Serbia plans new investments in mining industry without having the old issues solved
Serbian authorities announced on Monday the new investments of 250 million euros in the mining basin Kolubara, despite the fact that no one has been held accountable for numerous proven misuses of funds in this company in recent years.
“We will facilitate public tenders in the next 100 days, which is important for the miners. We want to increase electricity and coal production. Our plan for this year is to exceed the 2016 production of 28 million tons,” said Prime Minister and President-elect Aleksandar Vucic during his visit to Kolubara.
The Mining basin Kolubara is of strategic importance for Serbia, given that almost half of electricity production depends on the coal mined from this basin.
However, Insajder’s investigation published in 2011 shows that the lack of adequate control in the basin led to pumping money out from the mining complex and transferring it to private companies.
The mechanism of “mining the money out”
The main mechanism of money extraction from Kolubara to the accounts of private companies occurred through leasing the machinery for coal mining.
Insajder published evidence that Kolubara paid for machines of private companies even when the machines were not working.
Among other, published were the daily reports on engagement of machinery paid by Kolubara, which state that a machine was working 24 hours a day for a month without stopping. The biggest paradox is one of the reports stating that a machine was working 25 hours a day.
It also happened that Kolubara made payments on the basis of reports stating that one worker operated a machine for 24 hours, four days in a row.
Insajder discovered that the machines rented for “overtime” work belonged to the company Kacer Travel, co-owned by Dragan Tomic, high ranking official of the Democratic Party of Serbia, the ruling party at the time.
Tomic was also the CEO of Kolubara in the period of controversial machinery leasing.
In 2006, the representatives of Serbian Government made a commitment that mining complex Kolubara will repair the roads and clean the rivers and channels affected by mining activities, which was actually a legal obligation of Kolubara.

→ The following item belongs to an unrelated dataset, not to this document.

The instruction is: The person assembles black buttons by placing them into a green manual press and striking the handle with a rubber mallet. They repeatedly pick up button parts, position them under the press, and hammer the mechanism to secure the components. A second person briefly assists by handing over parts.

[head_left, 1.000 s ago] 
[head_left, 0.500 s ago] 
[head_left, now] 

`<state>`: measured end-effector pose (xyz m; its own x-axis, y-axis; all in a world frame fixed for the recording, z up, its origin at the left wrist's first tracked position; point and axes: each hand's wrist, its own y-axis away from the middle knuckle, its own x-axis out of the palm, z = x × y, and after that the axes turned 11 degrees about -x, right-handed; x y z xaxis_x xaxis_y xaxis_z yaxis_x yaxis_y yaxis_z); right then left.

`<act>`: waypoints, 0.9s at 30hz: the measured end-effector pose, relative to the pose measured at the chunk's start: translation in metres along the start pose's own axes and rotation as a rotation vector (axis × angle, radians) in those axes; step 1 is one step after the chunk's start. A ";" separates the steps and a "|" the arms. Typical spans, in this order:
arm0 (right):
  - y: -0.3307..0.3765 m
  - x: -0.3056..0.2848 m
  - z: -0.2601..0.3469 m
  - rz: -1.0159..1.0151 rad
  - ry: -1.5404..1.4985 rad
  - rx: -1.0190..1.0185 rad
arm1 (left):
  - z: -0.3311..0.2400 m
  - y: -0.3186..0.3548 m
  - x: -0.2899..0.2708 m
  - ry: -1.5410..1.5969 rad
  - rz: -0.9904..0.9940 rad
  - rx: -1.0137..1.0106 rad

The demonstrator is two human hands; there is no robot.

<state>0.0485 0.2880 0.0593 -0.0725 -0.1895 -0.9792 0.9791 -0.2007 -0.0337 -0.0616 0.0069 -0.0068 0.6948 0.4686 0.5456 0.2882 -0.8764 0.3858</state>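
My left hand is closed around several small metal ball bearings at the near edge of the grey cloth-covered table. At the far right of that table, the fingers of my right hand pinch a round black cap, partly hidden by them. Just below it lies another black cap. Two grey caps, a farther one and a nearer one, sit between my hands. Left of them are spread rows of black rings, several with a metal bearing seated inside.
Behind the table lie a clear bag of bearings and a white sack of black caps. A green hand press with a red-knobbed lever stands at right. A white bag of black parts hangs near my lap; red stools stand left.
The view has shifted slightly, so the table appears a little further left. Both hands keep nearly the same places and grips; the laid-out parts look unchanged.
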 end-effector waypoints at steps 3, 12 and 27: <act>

However, additional investments in ecology were abused by individuals who spent the money on hiring additional machinery for Kolubara from private companies, without any visible ecological effects of the investments in the field.
Expenses for the lease of machinery began to increase from 2006, when Tomic was appointed the CEO of Kolubara. Despite the increase of mining expenses, the net production of coal was not increased in Kolubara.
After the Insajder aired the program called “Fraud of the Century” in 2011 showing the mechanism of fraud in Kolubara, the authorities stated that they started an investigation. However, it took years for the Public Prosecution to raise charges in the case.
Indictment was raised in 2016 against 11 Kolubara executives and 16 owners and directors of private companies. Former CEO of Kolubara, Dragan Tomic, is the prime suspect in the case.
No investigation of coal trades
Insajder discovered that the exclusive right to buy coal directly from the mining complex Kolubara was given to the same entrepreneurs who were leasing the machinery to Kolubara.
Kolubara gave the right to “special clients” to buy coal at much lower prices than those on the market, and then to resell the coal at higher prices.
Dragan Markovic - Palma, the Mayor of Jagodina near Kolubara, was among those who were not just reselling Kolubara’s coal, but also among those who were leasing the mechanization to the mining complex.
Markovic – Palma, whose Party is in coalition with the ruling Serbian Progressive Party in the Assembly, is not under investigation by the Public Prosecution.
Serbian Anti-Monopoly Committee published a report in 2014, which confirmed that some of the coal traders were buying coal from Kolubara and then reselling it at four times higher price.